Repeat the lines of the data exactly, from the first one through the one that contains "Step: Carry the".
══ PROVIDED ENTRIES
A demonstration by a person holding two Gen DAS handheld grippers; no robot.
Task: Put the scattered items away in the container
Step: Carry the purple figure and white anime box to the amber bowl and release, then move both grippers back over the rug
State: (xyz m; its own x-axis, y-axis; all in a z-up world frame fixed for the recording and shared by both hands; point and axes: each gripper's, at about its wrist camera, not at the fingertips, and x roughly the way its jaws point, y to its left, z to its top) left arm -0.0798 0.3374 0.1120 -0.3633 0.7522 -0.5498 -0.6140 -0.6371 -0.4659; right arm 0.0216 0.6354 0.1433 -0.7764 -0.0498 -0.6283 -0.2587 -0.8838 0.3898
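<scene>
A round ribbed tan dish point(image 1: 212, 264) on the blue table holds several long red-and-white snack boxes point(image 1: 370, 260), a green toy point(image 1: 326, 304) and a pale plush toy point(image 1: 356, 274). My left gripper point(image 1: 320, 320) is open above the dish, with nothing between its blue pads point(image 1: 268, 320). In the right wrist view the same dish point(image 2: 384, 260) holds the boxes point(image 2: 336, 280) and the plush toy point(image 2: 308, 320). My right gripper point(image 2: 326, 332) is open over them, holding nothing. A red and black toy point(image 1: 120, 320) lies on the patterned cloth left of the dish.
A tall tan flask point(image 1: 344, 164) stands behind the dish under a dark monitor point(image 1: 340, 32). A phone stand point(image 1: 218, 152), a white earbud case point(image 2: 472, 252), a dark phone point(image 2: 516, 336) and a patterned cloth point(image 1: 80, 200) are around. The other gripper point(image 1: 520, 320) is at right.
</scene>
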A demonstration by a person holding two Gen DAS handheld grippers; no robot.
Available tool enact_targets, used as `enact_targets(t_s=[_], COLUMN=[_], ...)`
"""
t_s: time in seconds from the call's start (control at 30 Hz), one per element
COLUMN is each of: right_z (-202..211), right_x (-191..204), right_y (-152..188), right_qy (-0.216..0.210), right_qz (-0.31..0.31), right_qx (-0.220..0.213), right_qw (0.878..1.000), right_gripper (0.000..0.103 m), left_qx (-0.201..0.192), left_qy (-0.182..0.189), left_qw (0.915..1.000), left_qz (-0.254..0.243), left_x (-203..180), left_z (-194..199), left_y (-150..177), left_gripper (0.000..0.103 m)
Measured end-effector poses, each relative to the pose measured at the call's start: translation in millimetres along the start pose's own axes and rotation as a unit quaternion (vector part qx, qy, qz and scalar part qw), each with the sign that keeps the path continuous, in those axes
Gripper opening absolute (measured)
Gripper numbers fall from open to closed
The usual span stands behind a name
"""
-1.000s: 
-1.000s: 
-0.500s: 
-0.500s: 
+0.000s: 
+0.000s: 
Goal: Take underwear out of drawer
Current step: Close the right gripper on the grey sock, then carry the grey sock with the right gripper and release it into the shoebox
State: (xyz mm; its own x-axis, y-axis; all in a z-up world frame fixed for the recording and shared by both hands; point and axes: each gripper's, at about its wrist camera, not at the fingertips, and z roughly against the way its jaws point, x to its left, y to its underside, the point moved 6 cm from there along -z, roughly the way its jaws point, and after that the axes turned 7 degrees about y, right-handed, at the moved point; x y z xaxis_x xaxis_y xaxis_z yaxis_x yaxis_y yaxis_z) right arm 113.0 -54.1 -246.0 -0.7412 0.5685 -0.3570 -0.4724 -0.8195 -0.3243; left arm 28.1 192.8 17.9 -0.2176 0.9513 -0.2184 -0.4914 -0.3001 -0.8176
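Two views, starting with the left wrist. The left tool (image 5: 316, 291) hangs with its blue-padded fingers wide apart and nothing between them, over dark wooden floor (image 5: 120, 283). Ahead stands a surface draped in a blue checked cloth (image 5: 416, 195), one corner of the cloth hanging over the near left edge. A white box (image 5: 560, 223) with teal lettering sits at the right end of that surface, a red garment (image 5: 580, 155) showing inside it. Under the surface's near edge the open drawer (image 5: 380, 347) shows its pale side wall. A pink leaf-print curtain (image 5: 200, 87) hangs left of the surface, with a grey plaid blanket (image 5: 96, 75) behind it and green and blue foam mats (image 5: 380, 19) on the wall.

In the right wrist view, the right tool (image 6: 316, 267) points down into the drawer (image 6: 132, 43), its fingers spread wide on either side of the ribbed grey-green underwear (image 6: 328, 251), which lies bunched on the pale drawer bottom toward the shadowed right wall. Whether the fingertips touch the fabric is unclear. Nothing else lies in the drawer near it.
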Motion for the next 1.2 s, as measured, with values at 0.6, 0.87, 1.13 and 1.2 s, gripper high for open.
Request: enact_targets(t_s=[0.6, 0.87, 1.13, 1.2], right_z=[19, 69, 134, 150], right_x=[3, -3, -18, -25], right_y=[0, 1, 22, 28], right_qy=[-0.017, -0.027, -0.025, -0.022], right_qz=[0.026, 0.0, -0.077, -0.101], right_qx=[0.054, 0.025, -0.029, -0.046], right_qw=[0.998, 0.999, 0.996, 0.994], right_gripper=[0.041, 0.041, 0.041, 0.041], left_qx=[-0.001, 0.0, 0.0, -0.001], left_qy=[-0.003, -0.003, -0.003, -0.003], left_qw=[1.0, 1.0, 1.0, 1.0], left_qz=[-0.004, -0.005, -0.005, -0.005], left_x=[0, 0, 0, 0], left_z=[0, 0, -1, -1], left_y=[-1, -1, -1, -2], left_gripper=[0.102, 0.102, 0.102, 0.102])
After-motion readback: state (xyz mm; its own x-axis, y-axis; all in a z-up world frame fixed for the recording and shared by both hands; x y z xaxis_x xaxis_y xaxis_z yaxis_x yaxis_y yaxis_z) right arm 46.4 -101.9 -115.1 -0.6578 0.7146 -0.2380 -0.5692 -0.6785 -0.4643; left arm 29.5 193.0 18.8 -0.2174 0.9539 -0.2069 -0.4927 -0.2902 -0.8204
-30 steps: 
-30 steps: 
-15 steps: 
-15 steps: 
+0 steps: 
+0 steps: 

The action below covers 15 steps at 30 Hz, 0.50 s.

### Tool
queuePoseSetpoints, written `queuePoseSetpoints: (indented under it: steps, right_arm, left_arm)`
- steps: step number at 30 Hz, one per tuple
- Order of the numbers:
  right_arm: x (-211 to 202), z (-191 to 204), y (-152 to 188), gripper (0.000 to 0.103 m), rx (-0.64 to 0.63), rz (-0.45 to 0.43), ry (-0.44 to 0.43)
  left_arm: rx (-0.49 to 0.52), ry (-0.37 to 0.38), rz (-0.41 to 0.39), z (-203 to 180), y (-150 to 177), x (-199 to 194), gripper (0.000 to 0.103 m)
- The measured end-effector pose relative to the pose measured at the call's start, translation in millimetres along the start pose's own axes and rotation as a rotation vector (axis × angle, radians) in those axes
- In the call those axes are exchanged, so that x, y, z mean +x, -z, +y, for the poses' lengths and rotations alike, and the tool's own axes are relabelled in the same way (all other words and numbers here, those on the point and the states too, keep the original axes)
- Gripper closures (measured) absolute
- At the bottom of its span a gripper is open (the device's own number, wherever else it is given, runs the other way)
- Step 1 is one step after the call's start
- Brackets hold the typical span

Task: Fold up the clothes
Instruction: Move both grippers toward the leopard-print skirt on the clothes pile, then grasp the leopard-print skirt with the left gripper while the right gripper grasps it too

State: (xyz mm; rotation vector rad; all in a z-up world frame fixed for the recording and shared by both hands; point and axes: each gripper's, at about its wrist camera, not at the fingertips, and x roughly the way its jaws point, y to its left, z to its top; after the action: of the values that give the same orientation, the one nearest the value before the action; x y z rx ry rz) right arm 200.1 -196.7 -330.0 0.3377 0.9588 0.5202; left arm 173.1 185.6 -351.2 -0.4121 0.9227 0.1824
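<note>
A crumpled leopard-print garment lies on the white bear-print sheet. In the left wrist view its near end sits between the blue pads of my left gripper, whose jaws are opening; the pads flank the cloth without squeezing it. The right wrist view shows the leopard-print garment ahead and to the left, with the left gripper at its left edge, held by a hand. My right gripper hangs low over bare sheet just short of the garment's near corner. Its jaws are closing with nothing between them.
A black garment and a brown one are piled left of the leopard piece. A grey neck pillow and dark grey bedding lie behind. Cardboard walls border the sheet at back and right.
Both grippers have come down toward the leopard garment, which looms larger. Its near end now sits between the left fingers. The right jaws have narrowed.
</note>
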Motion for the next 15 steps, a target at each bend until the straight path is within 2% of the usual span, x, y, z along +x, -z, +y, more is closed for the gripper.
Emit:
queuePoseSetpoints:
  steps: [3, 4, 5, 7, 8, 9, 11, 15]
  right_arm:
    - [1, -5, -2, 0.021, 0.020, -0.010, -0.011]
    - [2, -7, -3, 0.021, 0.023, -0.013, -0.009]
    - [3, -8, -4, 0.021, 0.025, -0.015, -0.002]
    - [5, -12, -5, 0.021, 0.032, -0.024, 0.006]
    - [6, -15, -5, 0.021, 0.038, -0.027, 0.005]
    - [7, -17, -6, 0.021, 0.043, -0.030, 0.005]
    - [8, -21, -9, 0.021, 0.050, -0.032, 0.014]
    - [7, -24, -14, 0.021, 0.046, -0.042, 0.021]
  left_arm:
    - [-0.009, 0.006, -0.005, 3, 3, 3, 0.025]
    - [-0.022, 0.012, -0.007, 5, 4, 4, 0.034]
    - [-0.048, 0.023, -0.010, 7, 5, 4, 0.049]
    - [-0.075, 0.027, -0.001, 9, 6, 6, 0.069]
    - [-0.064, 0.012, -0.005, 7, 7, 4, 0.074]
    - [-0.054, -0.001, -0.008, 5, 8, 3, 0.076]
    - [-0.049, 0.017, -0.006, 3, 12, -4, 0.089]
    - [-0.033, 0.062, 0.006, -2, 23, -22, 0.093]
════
• **WRITTEN ANSWER**
A demonstration by a person holding two Gen DAS handheld grippers; no robot.
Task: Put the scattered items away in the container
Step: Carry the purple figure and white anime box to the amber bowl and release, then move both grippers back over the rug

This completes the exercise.